▶ _ASSIGNED TASK_:
Reproduce only the lines below from the line containing "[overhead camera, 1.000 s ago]" to the line containing "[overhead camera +", exactly as written, with both end lines kept. Omit the pictures.

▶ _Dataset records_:
····················

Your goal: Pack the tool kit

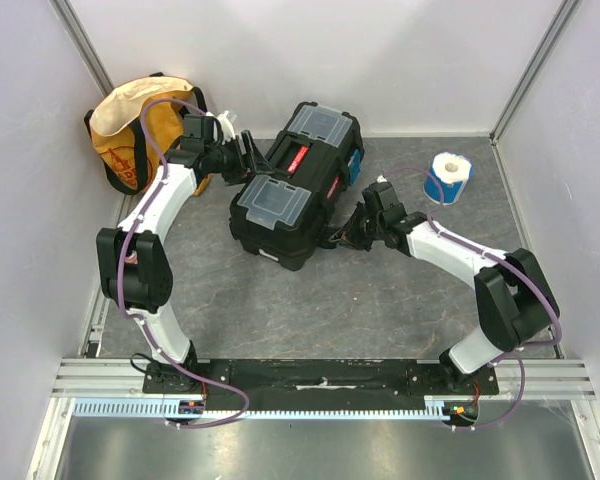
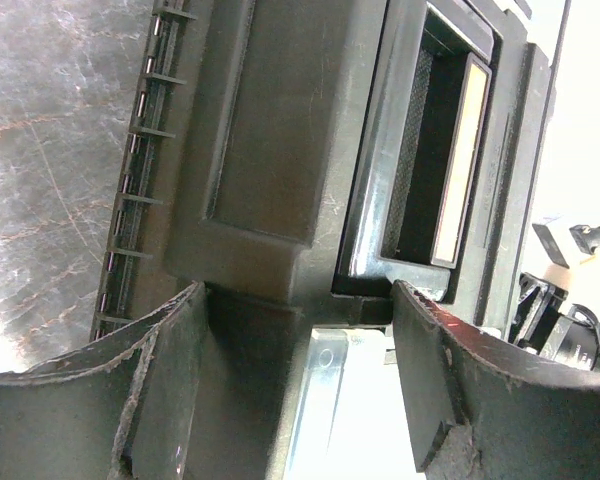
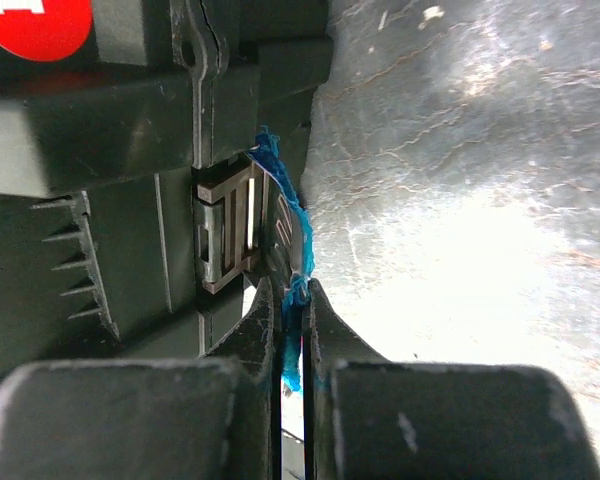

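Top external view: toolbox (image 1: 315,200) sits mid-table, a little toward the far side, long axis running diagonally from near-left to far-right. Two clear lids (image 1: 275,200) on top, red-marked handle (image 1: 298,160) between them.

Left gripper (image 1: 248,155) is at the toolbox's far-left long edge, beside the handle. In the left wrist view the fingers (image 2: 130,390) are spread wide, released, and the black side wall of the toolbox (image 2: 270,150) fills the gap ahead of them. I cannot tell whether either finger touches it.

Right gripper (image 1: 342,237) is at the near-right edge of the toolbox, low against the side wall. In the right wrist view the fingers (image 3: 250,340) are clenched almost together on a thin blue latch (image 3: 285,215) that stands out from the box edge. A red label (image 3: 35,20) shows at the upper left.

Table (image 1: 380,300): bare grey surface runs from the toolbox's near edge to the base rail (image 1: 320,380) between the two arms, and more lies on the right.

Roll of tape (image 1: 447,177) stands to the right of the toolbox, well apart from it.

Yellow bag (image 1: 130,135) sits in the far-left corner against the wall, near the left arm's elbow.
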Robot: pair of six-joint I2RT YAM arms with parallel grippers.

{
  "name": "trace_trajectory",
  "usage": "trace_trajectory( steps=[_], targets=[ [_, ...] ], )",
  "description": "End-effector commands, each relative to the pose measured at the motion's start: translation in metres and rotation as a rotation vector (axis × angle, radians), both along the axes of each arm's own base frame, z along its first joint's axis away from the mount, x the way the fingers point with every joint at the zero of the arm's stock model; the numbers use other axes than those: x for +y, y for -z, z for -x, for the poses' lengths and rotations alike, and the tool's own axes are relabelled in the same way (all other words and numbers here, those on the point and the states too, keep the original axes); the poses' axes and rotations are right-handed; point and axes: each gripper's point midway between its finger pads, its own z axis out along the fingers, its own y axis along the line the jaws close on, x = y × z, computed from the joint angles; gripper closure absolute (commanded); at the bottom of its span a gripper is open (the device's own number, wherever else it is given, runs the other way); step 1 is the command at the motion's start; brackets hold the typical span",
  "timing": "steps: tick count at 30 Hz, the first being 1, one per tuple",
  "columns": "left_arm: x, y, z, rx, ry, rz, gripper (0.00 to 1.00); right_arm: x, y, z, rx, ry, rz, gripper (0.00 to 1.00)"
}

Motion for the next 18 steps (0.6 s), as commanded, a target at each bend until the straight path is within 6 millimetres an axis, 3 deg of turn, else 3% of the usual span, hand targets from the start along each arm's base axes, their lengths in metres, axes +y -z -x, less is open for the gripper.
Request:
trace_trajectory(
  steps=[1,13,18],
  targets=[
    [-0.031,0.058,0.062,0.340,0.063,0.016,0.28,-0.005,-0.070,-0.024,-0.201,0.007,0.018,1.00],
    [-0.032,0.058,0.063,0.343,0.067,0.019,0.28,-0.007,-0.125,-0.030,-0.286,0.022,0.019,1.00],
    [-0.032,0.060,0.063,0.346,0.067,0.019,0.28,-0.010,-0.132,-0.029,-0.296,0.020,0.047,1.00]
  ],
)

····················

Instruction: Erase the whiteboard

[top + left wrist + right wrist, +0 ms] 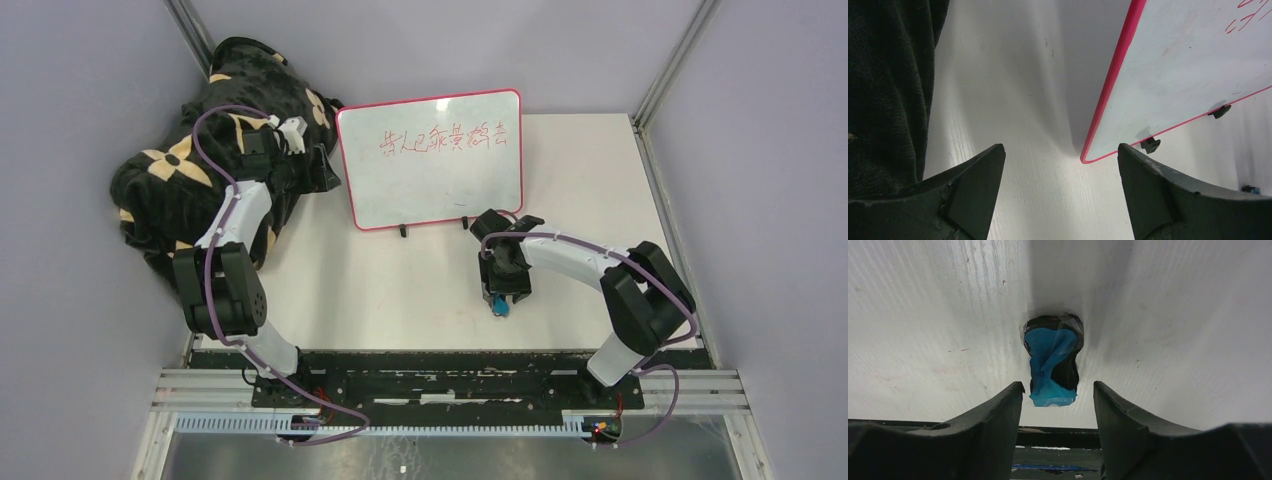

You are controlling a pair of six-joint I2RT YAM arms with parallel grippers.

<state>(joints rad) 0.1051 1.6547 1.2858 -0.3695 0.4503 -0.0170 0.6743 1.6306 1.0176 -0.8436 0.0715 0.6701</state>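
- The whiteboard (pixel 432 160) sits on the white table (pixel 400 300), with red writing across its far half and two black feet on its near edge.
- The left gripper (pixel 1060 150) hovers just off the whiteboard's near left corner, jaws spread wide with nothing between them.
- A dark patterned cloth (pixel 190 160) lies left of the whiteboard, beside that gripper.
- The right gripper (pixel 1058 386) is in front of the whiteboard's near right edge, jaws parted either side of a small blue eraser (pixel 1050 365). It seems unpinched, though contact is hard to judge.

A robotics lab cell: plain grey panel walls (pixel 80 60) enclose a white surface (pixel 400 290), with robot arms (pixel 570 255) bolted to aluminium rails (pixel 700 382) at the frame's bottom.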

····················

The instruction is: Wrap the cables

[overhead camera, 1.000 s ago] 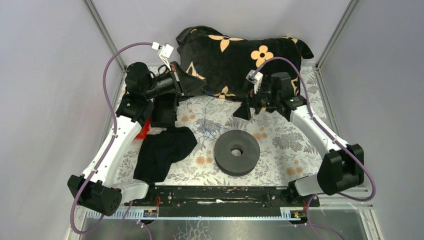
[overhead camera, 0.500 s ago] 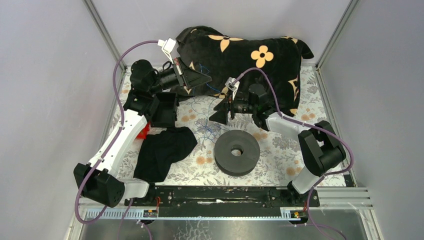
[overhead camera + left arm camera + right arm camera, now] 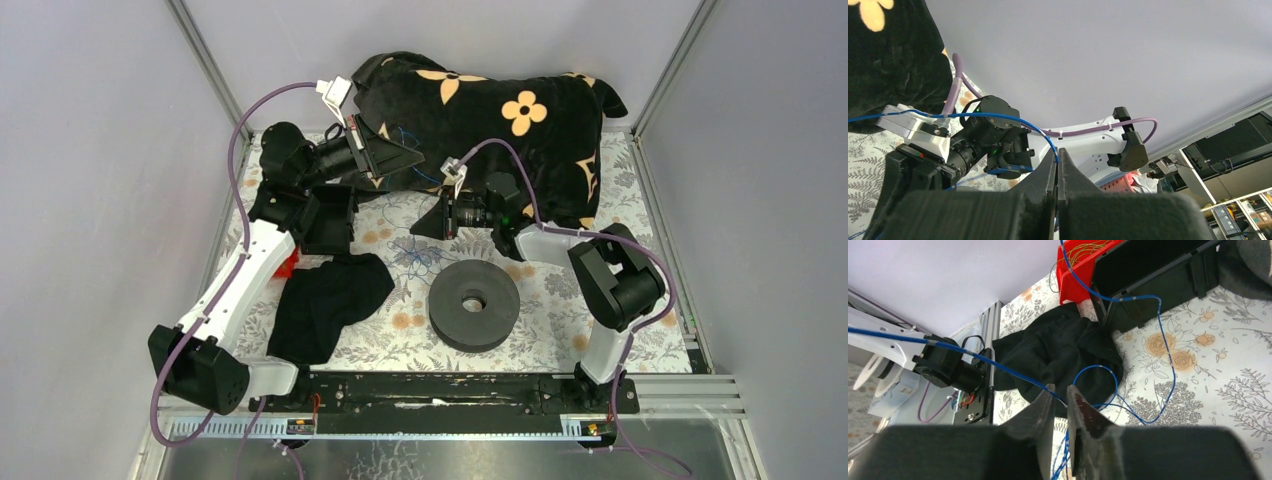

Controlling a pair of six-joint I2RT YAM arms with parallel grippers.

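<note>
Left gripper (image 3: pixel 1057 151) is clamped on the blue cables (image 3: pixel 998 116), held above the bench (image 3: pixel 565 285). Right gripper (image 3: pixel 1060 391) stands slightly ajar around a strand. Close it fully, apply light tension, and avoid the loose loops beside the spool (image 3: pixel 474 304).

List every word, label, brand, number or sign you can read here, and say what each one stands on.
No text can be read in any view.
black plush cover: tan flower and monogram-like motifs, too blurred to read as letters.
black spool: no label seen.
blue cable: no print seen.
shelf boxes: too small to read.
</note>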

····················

▶ _EXERCISE SOLUTION_:
[overhead camera, 1.000 s ago] 
[overhead camera, 0.500 s ago] 
[overhead camera + left arm camera + right arm camera, now] 

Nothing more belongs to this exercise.